Your assignment
Every line below from the one containing "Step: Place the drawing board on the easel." through the one containing "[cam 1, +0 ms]" is to be printed exactly, with the pictures omitted.

Excerpted data

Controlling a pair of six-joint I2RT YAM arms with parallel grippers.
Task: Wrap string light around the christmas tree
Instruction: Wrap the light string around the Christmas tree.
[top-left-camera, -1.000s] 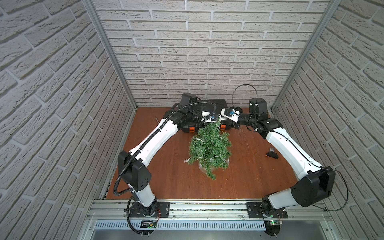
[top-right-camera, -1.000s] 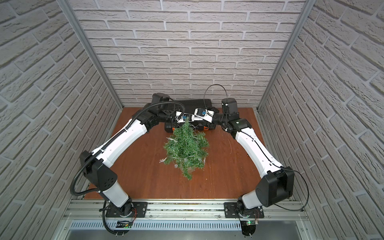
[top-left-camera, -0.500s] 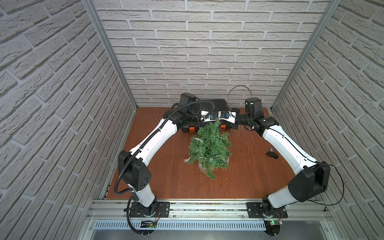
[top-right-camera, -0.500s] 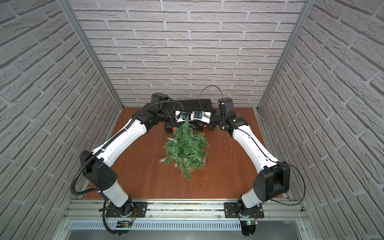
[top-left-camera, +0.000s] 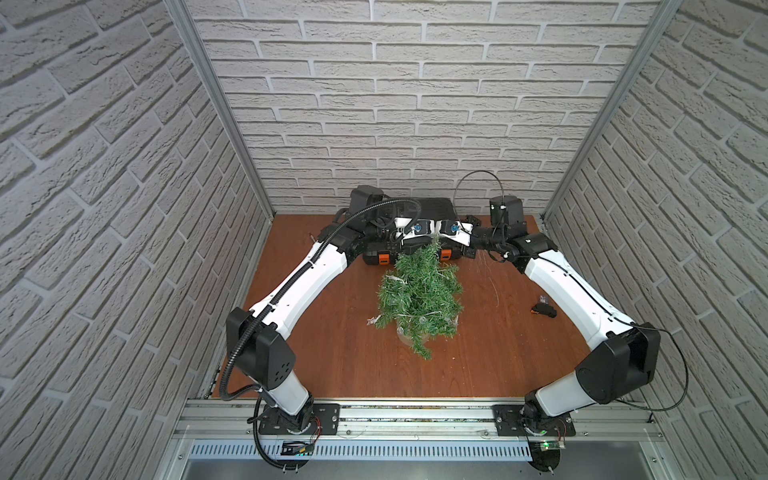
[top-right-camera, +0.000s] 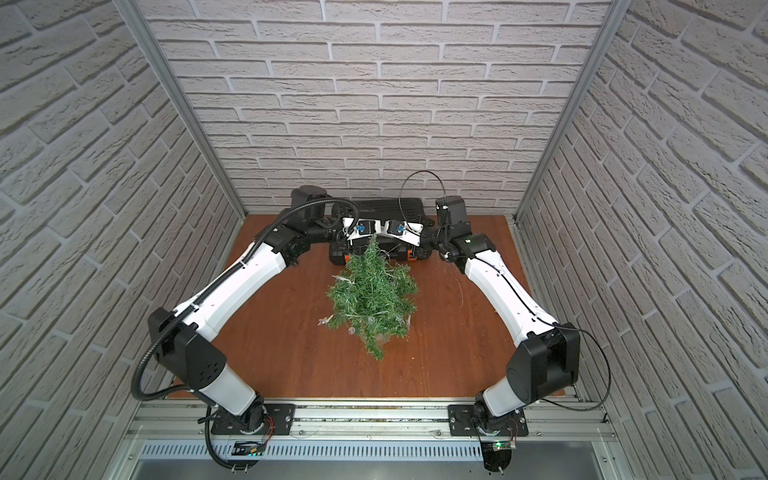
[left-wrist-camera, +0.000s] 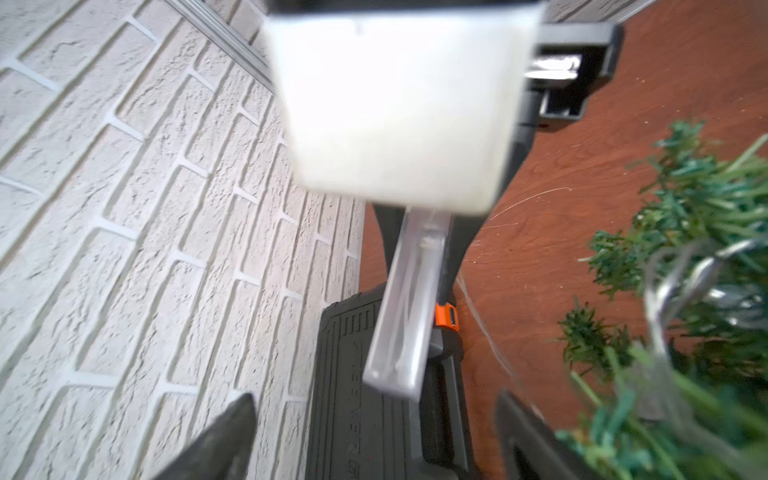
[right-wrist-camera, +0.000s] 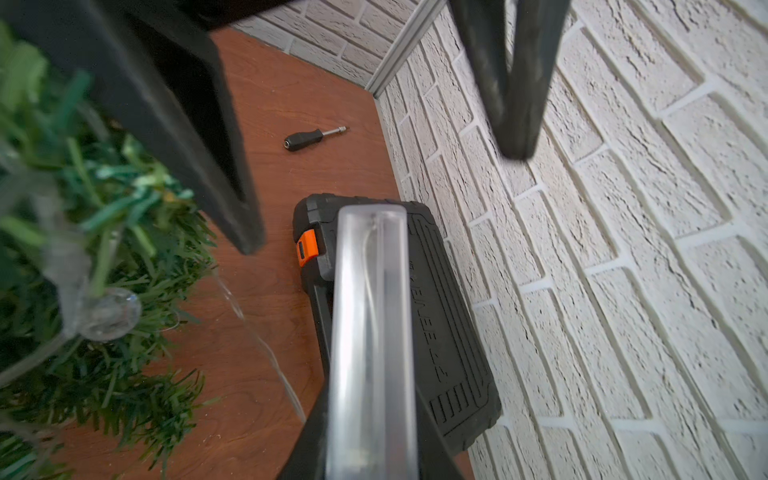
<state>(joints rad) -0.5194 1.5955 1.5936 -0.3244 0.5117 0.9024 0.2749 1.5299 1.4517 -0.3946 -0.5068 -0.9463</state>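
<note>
Now the left gripper (left-wrist-camera: 374, 398) has sprung apart, leaving the right gripper (right-wrist-camera: 371, 451) clamped on the battery box (right-wrist-camera: 370, 311) of the string light (right-wrist-camera: 110, 313), beside the christmas tree (top-left-camera: 419, 299) tip. With the handover made, the right arm likely leads the next loop.

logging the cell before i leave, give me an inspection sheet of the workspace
surface: brown wood table
job's things: christmas tree standing mid-table; string light partly draped on it, battery box in right claw
clutter: black case by back wall; small black tool; small black part
grippers: left claw open; right claw shut on battery box
cables: corrugated conduit on left arm; loop above right wrist
surroundings: white brick walls; front metal rail
</note>
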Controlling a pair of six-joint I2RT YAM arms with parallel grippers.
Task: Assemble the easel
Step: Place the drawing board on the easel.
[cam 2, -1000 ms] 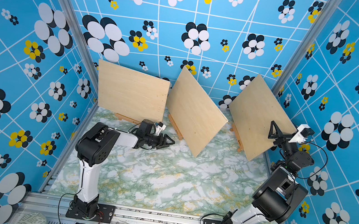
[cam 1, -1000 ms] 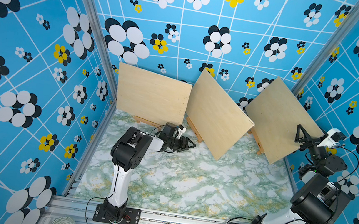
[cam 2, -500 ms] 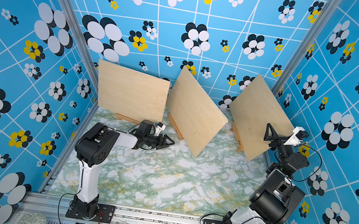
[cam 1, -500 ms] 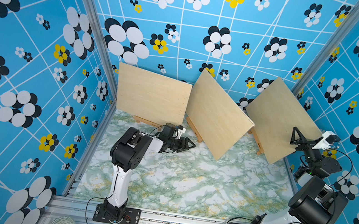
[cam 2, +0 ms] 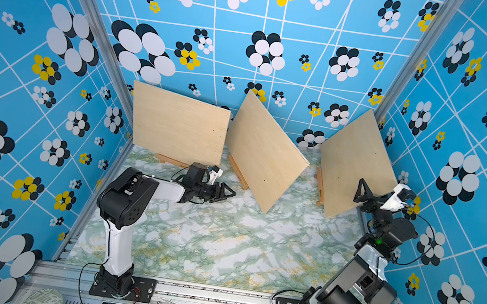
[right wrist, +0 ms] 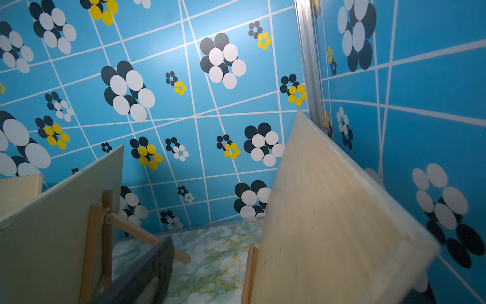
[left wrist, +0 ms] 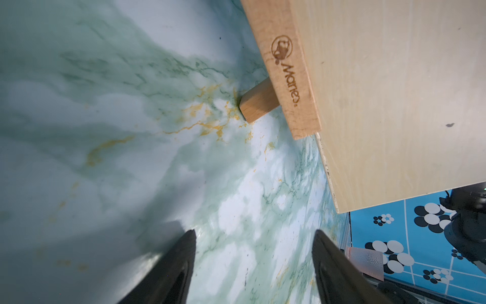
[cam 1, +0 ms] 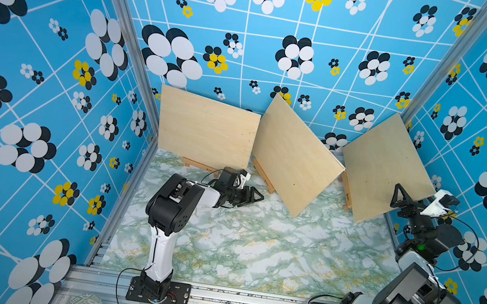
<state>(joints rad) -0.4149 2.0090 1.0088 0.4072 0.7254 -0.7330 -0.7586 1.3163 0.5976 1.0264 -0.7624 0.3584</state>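
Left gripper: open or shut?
Open. On the left gripper, the fingers stand apart in its wrist view, only bare table between them.

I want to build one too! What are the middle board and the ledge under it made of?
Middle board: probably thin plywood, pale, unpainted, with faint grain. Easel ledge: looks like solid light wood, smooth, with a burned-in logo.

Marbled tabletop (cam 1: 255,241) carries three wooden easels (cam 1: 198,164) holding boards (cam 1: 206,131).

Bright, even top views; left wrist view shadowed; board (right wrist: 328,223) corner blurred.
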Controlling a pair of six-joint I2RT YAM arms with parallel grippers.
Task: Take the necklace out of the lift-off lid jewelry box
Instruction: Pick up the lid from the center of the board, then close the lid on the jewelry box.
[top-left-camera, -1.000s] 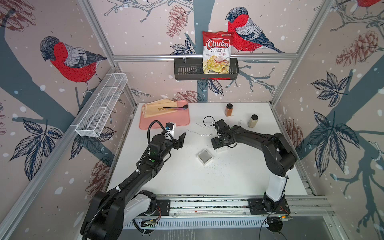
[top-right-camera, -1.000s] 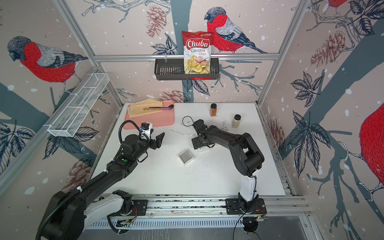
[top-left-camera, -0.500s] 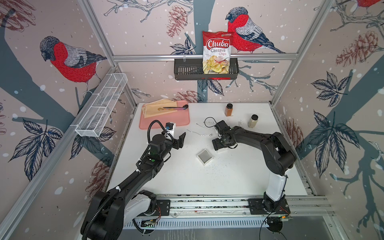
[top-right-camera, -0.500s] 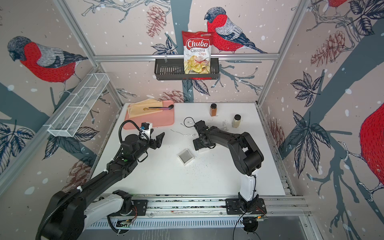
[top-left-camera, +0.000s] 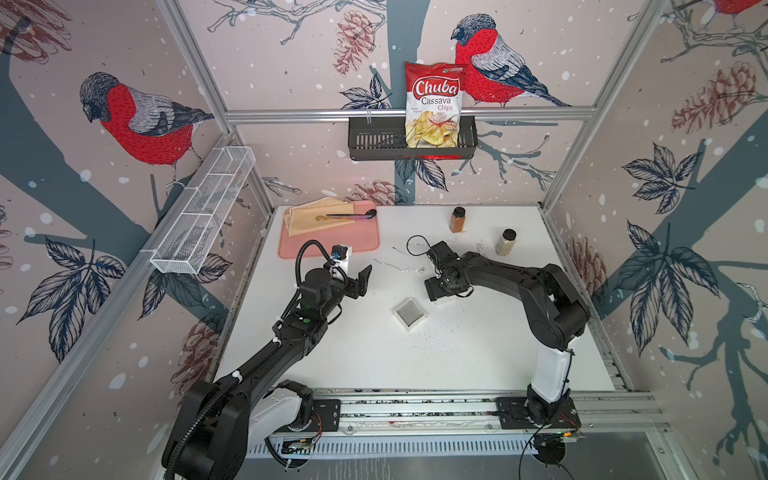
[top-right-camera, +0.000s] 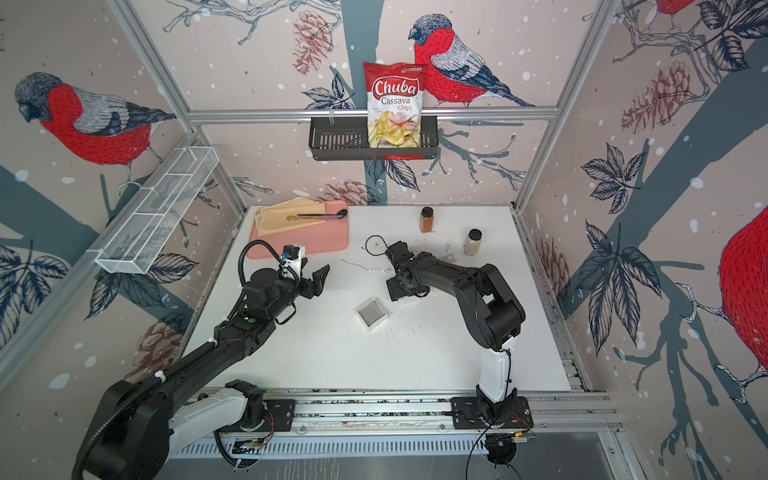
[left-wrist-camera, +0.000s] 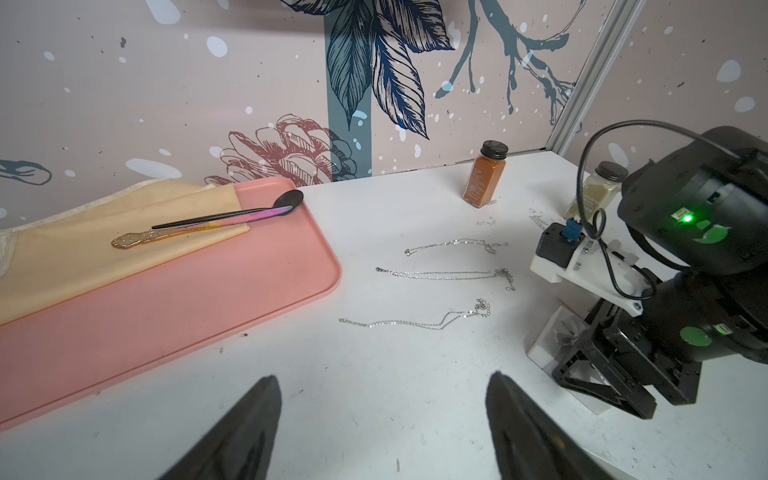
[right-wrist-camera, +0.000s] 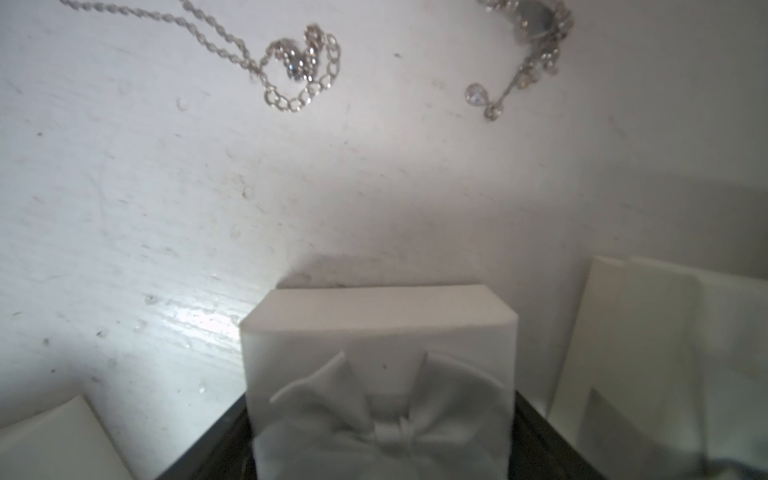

The answer
Step: Place the drawing board on the easel.
[cam 2, -1000 ms] 
[cam 1, -1000 ms] 
[cam 2, -500 ms] 
[cam 1, -500 ms] 
[cam 2, +0 ms] 
[right wrist, +0 ms] 
[left wrist, +0 ms] 
[cam 1, +0 ms] 

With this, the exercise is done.